## INFORMATION SHOWN
Start of Block
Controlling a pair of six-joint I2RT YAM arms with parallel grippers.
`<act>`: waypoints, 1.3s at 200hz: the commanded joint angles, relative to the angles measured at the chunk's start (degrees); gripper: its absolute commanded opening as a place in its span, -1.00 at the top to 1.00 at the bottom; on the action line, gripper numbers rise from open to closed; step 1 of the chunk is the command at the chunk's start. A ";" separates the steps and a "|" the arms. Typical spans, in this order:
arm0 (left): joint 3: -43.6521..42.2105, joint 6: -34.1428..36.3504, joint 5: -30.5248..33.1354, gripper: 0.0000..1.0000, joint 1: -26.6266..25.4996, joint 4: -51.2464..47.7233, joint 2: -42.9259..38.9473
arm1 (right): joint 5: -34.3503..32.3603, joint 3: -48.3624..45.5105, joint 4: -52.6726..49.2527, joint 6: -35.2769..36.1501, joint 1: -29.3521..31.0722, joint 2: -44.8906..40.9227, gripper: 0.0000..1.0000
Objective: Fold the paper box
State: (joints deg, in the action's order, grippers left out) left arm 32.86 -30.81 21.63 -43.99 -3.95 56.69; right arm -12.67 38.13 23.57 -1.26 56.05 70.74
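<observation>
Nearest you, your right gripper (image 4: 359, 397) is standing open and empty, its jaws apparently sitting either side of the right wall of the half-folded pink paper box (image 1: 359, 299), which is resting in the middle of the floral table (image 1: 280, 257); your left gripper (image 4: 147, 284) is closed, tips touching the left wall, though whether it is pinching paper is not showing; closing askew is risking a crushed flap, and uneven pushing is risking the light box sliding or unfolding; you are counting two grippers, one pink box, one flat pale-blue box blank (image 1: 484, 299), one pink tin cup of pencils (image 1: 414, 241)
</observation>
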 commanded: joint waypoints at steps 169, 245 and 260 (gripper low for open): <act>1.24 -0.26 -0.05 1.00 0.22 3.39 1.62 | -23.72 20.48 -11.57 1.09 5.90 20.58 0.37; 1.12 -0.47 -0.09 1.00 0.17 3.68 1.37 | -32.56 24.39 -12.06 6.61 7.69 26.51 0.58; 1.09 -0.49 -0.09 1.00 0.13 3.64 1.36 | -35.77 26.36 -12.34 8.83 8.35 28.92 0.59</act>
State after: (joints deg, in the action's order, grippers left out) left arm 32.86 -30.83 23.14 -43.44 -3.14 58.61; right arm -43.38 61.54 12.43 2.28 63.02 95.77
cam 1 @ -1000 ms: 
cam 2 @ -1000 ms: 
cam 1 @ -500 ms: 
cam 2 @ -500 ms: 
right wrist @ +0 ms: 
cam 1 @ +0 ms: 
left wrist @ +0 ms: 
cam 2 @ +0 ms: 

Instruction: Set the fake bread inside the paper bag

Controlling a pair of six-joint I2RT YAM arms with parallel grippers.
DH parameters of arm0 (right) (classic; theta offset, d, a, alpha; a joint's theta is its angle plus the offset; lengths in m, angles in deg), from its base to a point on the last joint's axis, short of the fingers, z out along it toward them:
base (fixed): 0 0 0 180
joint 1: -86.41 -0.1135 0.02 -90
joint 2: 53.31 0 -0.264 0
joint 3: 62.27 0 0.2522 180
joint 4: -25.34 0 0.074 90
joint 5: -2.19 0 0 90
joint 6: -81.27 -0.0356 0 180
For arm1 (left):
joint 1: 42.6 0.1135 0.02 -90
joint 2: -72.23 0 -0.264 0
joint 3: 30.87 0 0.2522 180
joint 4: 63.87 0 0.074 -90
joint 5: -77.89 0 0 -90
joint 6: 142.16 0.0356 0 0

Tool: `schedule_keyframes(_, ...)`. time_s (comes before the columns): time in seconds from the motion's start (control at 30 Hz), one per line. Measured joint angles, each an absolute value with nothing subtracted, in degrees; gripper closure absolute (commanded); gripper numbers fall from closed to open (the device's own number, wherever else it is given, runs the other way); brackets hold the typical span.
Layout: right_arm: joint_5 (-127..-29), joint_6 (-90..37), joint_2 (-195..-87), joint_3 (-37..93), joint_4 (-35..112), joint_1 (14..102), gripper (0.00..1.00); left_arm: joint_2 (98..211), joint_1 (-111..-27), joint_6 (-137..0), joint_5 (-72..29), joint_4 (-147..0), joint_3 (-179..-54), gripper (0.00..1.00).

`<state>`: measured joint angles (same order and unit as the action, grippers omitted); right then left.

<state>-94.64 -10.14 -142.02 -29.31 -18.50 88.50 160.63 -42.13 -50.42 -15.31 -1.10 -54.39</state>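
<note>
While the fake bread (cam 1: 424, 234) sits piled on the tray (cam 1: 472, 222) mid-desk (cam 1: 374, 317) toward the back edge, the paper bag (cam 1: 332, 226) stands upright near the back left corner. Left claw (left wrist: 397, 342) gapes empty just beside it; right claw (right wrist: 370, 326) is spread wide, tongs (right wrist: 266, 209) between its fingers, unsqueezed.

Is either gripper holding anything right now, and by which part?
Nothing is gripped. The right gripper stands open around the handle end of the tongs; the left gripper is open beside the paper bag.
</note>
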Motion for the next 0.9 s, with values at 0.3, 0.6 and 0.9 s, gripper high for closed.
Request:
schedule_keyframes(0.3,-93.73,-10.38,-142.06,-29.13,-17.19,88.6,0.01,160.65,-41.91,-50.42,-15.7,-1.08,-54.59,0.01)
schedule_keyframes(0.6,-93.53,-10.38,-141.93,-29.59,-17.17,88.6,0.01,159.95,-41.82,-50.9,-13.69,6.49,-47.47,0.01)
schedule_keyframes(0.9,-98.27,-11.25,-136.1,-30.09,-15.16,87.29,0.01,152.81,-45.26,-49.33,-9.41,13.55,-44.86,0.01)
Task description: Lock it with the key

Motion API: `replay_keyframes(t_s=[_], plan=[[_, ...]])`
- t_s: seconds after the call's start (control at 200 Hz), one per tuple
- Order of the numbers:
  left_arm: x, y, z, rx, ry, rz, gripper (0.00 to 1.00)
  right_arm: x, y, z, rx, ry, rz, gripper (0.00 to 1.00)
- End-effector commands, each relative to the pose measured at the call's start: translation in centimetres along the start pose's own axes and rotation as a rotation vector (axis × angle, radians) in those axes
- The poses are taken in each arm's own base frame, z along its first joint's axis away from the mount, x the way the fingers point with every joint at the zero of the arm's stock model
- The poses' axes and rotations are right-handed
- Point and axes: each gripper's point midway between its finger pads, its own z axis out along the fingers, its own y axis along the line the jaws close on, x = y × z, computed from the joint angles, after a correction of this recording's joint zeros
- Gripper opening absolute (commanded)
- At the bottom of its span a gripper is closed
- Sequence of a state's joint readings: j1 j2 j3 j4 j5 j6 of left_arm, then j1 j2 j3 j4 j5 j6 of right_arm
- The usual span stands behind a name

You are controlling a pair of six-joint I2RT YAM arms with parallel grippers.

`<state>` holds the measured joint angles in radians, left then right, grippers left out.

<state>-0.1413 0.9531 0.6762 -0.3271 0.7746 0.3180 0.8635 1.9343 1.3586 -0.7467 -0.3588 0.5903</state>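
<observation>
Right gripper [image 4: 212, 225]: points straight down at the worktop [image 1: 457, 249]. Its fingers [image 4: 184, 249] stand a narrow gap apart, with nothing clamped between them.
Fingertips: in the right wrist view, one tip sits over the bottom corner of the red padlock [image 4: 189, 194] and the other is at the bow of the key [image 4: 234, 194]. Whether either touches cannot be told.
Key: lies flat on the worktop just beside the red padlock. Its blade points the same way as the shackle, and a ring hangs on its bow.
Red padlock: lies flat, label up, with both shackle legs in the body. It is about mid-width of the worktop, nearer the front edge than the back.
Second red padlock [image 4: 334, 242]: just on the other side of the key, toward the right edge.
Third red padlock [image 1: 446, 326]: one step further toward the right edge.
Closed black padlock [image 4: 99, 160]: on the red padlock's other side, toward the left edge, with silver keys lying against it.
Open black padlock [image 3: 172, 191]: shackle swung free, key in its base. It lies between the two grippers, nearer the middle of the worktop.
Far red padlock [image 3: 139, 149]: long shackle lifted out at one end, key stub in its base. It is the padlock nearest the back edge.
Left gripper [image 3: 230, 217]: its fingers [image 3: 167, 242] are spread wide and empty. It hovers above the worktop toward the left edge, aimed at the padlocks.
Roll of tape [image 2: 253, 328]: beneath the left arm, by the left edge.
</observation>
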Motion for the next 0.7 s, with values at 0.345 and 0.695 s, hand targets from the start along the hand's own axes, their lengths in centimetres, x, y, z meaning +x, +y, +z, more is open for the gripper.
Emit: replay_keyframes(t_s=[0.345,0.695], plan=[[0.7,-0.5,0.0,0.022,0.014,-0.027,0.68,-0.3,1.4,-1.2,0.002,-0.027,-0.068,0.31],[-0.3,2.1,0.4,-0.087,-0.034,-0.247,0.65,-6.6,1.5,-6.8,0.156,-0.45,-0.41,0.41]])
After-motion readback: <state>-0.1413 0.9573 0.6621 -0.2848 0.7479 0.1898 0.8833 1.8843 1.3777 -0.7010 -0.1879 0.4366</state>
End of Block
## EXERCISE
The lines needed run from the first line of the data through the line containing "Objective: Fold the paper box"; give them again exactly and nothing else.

## WORKED SOLUTION
Controlling a pair of six-joint I2RT YAM arms with parallel grippers.
`<act>`: waypoints, 1.3s at 200hz: the commanded joint angles, relative to the angles measured at the chunk's start (degrees); gripper: its absolute commanded opening as a place in its span, -1.00 at the top to 1.00 at the bottom; on the action line, gripper numbers rise from open to closed; step 1 of the chunk is the command at the chunk's start. A ";" separates the steps and a "|" the arms. Typical spans, in this order:
arm0 (left): joint 3: -43.6521..42.2105, joint 6: -34.1428..36.3504, joint 5: -30.5248..33.1354, gripper: 0.0000..1.0000, joint 1: -26.6266..25.4996, joint 4: -51.2464..47.7233, joint 2: -42.9259..38.9473
arm1 (right): joint 5: -34.3503..32.3603, joint 3: -48.3624..45.5105, joint 4: -52.6726..49.2527, joint 6: -35.2769..36.1501, joint 1: -29.3521..31.0722, joint 2: -44.8906..40.9227, gripper: 0.0000..1.0000
Objective: Fold the paper box

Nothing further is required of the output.